• **WHAT IS NEEDED**: Your job is to return every line of the listing holding the string "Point".

• **MATERIAL SHOWN**:
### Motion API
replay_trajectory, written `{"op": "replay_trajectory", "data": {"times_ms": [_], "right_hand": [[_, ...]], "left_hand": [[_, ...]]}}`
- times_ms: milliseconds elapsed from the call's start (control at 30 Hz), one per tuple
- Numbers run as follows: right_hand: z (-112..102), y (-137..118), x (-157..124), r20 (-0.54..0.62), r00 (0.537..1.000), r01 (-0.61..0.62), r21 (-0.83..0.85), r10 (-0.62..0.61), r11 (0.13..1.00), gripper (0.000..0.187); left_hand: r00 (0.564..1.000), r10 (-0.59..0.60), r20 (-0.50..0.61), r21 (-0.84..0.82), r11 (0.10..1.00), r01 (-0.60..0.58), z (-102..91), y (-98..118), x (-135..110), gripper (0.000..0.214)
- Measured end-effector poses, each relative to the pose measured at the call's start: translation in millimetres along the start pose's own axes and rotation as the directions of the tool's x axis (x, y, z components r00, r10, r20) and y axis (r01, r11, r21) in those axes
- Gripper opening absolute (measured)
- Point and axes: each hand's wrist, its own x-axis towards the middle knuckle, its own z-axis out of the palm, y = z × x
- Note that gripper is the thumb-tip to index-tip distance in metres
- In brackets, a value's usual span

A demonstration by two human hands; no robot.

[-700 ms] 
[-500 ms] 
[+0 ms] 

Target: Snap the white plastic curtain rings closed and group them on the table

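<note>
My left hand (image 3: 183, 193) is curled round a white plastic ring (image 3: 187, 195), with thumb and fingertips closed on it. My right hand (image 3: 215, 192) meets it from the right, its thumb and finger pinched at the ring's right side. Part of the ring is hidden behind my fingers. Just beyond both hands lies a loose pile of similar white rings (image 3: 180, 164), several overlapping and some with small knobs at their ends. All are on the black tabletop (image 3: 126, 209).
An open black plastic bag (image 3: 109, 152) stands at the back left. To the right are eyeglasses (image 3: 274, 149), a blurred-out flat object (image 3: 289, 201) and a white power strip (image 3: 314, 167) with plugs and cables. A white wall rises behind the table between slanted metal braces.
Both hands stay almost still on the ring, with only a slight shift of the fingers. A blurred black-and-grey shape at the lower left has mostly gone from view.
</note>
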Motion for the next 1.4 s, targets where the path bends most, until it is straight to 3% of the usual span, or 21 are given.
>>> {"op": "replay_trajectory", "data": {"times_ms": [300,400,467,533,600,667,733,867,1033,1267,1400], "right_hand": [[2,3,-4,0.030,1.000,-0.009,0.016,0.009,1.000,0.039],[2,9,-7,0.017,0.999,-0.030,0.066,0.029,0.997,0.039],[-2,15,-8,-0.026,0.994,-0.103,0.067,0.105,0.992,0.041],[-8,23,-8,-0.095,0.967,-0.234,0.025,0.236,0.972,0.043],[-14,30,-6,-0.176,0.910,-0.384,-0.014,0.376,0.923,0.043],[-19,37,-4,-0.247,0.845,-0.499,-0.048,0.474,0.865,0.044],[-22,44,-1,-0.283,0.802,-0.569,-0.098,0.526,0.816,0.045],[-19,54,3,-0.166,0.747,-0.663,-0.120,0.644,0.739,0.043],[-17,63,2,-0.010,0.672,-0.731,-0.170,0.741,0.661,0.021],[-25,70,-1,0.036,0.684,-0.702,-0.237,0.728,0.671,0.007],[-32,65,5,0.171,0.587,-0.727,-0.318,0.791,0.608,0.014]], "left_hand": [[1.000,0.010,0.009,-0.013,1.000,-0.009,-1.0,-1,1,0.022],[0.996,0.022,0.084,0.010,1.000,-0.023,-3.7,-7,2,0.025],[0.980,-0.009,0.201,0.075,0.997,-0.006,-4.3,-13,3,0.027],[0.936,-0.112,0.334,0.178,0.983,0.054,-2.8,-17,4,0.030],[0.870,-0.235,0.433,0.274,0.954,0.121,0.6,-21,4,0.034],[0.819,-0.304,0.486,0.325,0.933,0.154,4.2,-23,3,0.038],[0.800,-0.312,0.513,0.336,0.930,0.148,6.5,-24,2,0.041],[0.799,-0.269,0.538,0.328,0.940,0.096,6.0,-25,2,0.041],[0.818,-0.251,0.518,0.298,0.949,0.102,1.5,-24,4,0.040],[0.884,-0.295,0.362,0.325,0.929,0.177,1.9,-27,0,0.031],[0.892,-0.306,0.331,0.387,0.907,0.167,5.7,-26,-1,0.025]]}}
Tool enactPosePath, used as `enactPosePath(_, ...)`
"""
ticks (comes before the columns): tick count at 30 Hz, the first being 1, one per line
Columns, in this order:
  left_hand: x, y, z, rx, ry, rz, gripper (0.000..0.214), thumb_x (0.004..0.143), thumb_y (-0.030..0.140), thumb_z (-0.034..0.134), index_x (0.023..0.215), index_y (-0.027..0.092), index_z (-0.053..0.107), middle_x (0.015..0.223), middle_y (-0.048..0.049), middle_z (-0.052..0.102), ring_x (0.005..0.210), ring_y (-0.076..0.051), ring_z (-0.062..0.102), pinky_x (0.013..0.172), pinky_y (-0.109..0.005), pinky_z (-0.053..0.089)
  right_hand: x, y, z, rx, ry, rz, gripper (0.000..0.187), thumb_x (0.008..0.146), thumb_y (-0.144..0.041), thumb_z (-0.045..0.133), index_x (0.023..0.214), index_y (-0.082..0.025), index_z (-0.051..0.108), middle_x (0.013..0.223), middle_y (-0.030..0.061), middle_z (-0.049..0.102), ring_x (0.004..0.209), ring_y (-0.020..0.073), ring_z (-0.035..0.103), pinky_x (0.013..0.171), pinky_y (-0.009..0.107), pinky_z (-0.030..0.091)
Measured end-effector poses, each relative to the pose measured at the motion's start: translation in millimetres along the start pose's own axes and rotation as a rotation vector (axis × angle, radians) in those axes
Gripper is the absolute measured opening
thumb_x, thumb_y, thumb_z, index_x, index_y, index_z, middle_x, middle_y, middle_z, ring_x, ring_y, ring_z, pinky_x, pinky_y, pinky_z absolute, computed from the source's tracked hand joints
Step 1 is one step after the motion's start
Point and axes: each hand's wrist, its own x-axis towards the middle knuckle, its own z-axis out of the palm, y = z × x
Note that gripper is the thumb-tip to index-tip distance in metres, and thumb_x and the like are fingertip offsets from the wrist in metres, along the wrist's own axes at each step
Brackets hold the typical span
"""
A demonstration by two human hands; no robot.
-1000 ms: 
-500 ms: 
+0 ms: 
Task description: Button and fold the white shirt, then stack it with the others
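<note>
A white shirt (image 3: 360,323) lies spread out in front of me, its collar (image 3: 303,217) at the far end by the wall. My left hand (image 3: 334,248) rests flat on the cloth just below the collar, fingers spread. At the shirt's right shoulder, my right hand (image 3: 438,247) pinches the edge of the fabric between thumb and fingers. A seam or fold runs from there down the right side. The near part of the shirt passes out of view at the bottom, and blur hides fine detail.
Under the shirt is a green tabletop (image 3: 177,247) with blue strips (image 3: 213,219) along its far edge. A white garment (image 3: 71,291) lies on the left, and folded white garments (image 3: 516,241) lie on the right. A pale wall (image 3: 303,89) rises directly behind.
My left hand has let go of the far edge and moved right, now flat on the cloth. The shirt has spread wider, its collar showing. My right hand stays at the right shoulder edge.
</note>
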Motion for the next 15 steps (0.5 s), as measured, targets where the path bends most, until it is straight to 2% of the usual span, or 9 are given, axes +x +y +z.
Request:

• **REPLY**:
- Point and axes: each hand's wrist, its own x-axis towards the middle knuckle, its own z-axis out of the palm, y = z × x
Point and axes: each hand's wrist, its own x-axis towards the middle knuckle, its own z-axis out of the palm, y = z × x

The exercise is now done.